* [Exercise aim]:
Search the entries below for the word "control", then copy each line in which it is found.
[Excerpted records — start]
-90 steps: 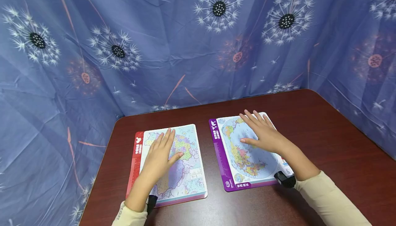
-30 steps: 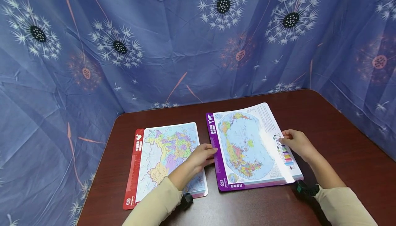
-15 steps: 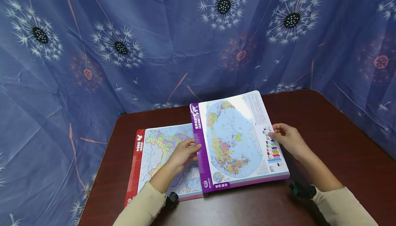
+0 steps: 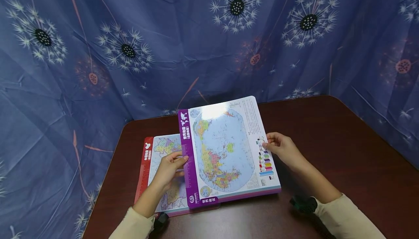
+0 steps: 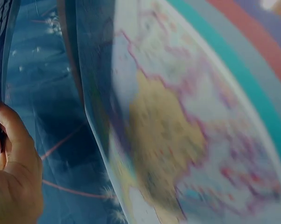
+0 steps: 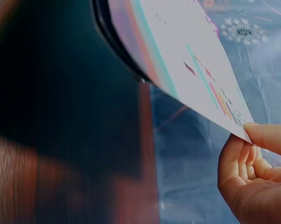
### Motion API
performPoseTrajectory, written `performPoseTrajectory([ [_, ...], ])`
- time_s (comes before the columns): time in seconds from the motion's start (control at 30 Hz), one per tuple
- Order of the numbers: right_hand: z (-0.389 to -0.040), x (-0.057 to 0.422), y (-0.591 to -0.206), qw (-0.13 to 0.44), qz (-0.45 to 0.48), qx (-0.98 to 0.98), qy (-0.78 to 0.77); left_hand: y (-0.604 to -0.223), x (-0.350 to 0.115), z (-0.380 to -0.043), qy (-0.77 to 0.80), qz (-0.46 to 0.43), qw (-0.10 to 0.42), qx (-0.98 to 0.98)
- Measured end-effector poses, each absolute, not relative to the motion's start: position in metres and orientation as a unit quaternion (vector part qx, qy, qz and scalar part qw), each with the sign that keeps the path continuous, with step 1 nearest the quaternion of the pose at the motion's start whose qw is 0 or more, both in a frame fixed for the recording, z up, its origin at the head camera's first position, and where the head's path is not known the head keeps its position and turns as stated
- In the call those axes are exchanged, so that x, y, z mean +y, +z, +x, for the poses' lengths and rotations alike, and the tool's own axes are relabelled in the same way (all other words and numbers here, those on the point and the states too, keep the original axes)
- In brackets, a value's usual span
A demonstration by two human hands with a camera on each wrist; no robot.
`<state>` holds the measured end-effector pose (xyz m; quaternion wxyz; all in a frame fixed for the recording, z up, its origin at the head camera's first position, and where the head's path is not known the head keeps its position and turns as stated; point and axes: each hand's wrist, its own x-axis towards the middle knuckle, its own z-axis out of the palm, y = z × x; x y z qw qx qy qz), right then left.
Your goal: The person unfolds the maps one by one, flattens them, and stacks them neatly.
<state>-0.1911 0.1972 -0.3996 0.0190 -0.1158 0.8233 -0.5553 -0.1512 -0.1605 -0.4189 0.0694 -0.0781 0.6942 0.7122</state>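
A world map sheet [image 4: 226, 151] with a purple left border hangs over the right part of a China map sheet [image 4: 173, 195] in the head view. My left hand [image 4: 168, 168] pinches its purple edge, thumb on top. At the opposite edge my right hand [image 4: 284, 150] pinches the sheet, thumb above and fingers beneath. The right wrist view shows the world map [image 6: 178, 56] raised off the table, with the right hand [image 6: 257, 172] at its edge. In the left wrist view the left hand [image 5: 14, 168] grips a dark edge, and the China map [image 5: 168, 126] lies below.
The dark red-brown table [image 4: 314, 133] stretches away to the right. A blue curtain [image 4: 183, 50] with dandelion prints hangs behind it and along both sides. Each wrist wears a black camera band, such as the right band [image 4: 302, 204].
From lying flat under both hands, the maps were let go; then both hands took the world map by its side edges, lifted it and carried it left over the China map.
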Motion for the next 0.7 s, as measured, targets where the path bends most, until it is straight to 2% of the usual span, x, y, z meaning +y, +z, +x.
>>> performPoseTrajectory([
  [0.4,-0.198,0.171,-0.416,0.037,-0.112,0.799,-0.590,-0.422,-0.185,-0.144,0.725,-0.098,0.058,0.680],
  [0.7,-0.200,0.172,-0.407,0.046,-0.124,0.768,-0.627,-0.418,-0.190,-0.146,0.785,-0.079,0.065,0.611],
])
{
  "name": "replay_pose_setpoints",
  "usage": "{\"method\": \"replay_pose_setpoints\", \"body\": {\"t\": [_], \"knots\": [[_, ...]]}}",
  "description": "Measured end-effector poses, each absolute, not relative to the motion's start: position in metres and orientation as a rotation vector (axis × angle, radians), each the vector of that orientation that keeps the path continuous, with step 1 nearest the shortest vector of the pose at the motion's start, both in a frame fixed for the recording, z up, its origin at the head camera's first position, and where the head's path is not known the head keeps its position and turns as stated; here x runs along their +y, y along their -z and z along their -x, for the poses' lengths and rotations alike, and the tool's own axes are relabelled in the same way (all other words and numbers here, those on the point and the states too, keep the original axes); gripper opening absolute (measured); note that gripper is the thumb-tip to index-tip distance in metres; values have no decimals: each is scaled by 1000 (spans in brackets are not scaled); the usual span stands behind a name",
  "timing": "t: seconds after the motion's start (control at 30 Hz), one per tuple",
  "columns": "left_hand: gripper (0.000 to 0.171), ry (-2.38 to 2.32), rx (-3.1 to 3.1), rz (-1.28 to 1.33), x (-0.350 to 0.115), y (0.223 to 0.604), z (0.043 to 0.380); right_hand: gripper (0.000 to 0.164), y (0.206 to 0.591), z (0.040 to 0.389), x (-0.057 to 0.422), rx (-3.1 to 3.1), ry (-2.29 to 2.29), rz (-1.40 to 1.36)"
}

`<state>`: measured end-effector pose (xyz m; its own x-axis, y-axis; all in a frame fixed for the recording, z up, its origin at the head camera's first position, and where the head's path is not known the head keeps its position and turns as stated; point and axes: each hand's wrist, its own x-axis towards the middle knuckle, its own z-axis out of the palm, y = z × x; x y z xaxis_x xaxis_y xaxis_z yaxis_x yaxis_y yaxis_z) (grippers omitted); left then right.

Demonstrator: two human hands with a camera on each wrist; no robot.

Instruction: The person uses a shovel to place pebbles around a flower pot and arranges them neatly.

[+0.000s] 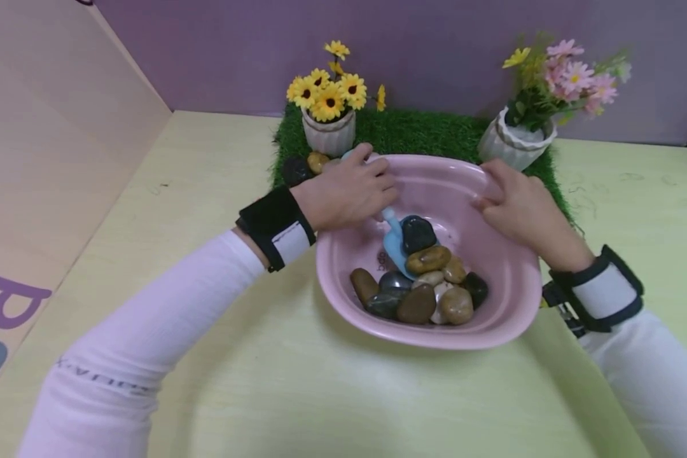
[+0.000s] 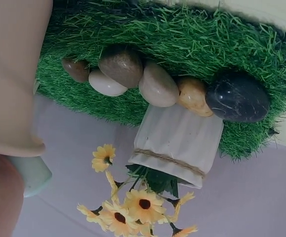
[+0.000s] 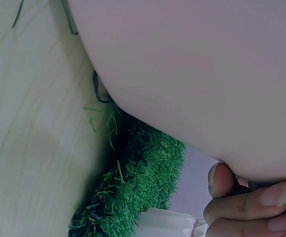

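A pink plastic basin (image 1: pixel 429 338) is tilted toward me, with several smooth stones (image 1: pixel 416 304) gathered at its near side. My left hand (image 1: pixel 349 191) grips its back-left rim together with the handle of a light blue toy shovel (image 1: pixel 395 251). The handle's end (image 2: pixel 31 175) pokes out beside a finger in the left wrist view. Inside the basin, the shovel's scoop lies under a black stone (image 1: pixel 418 234) and against a brown one. On the right, my right hand (image 1: pixel 521 210) holds the back-right rim, thumb inside and fingers (image 3: pixel 251 205) curled on the outer side.
Behind the basin lies an artificial grass mat (image 1: pixel 429 133). On it stand a white pot with yellow flowers (image 1: pixel 329 130) and another with pink flowers (image 1: pixel 512 140). A row of stones, including a black one (image 2: pixel 237 96), lies before the yellow-flower pot. A purple wall (image 1: pixel 435 63) rises behind.
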<state>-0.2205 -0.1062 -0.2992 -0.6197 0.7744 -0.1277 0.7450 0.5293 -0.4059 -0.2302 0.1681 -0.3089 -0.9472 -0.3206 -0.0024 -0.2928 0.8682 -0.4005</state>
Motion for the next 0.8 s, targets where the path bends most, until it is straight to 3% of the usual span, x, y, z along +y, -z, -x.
{"method": "replay_pose_setpoints", "body": {"t": [0.5,0.8], "knots": [[32,-545,-2665,1287,-112,303,222,55,309,228,166,2968,634,483],[46,-475,-2706,1347,-108,303,220,54,308,228,167,2986,633,501]]}}
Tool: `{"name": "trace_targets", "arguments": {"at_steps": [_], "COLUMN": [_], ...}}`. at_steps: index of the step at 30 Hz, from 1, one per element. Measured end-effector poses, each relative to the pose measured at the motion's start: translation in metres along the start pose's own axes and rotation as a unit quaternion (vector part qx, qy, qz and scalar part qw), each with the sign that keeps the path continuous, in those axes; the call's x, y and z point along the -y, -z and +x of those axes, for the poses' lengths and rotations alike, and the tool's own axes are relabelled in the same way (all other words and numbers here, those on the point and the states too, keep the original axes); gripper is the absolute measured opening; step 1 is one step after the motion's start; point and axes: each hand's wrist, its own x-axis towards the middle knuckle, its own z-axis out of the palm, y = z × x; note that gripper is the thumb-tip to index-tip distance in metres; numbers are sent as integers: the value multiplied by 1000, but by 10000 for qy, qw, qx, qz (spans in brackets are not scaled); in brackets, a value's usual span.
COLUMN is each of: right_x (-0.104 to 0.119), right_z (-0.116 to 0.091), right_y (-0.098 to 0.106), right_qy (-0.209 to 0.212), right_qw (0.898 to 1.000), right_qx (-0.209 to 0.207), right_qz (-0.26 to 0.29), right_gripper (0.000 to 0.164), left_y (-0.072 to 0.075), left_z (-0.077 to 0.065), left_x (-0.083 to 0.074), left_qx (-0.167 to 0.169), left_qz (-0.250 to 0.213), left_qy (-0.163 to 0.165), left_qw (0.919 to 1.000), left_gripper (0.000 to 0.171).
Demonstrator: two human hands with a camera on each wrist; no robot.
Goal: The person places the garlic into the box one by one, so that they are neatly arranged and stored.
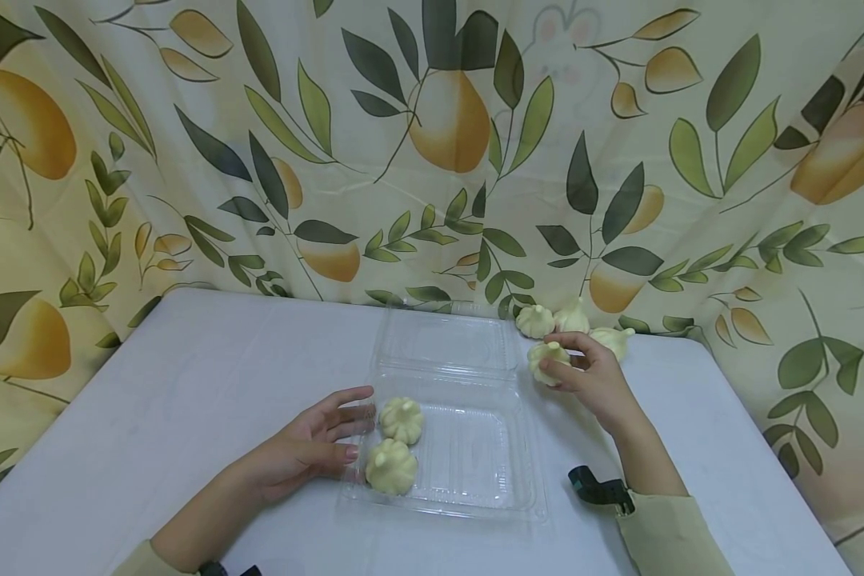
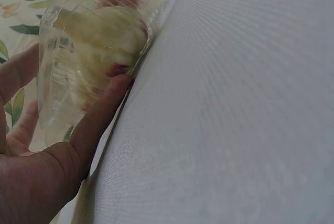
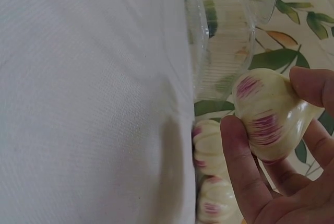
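Observation:
Between the thumb and fingers of my right hand point(image 1: 590, 378) is a garlic bulb point(image 1: 550, 364), held above the table to the right of a clear plastic box. Purple streaks mark this cream-coloured bulb point(image 3: 266, 114) in the right wrist view. The clear clamshell box point(image 1: 468, 456) lies with its lid point(image 1: 442, 342) folded back. Two garlic bulbs sit along its left side, one farther back point(image 1: 402, 421) and one nearer point(image 1: 392, 466). My left hand point(image 1: 306, 448) touches the box's left wall with thumb and fingers extended, as the left wrist view also shows.
Behind my right hand, several more garlic bulbs stand at the table's back edge, among them one at the left point(image 1: 535, 322) and one at the right point(image 1: 612, 342). A white cloth covers the table point(image 1: 259, 360). A leaf-and-fruit patterned curtain point(image 1: 403, 200) hangs behind.

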Motion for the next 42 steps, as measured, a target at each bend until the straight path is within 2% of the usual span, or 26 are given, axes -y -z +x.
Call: {"name": "trace_targets", "arguments": {"at_steps": [20, 29, 42], "right_x": [-3, -7, -4], "right_z": [2, 3, 1], "right_y": [-2, -2, -2], "right_qy": [4, 12, 20], "right_qw": [10000, 10000, 10000], "right_qx": [-19, -18, 8], "right_qz": [-32, -95, 46], "right_gripper": [48, 46, 45], "left_y": [0, 0, 0], "left_z": [0, -1, -1], "left_x": [0, 0, 0], "left_qx": [-24, 63, 40], "left_qz": [36, 39, 28], "left_qy": [14, -114, -102], "left_qw": [10000, 9999, 9999], "left_gripper": [82, 79, 79]}}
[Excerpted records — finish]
* [Result for this exercise]:
- time_s (comes before the columns): time in seconds from the motion's start (control at 30 Hz), one per tuple
  "timing": "t: seconds after the motion's start (control at 30 Hz), one per tuple",

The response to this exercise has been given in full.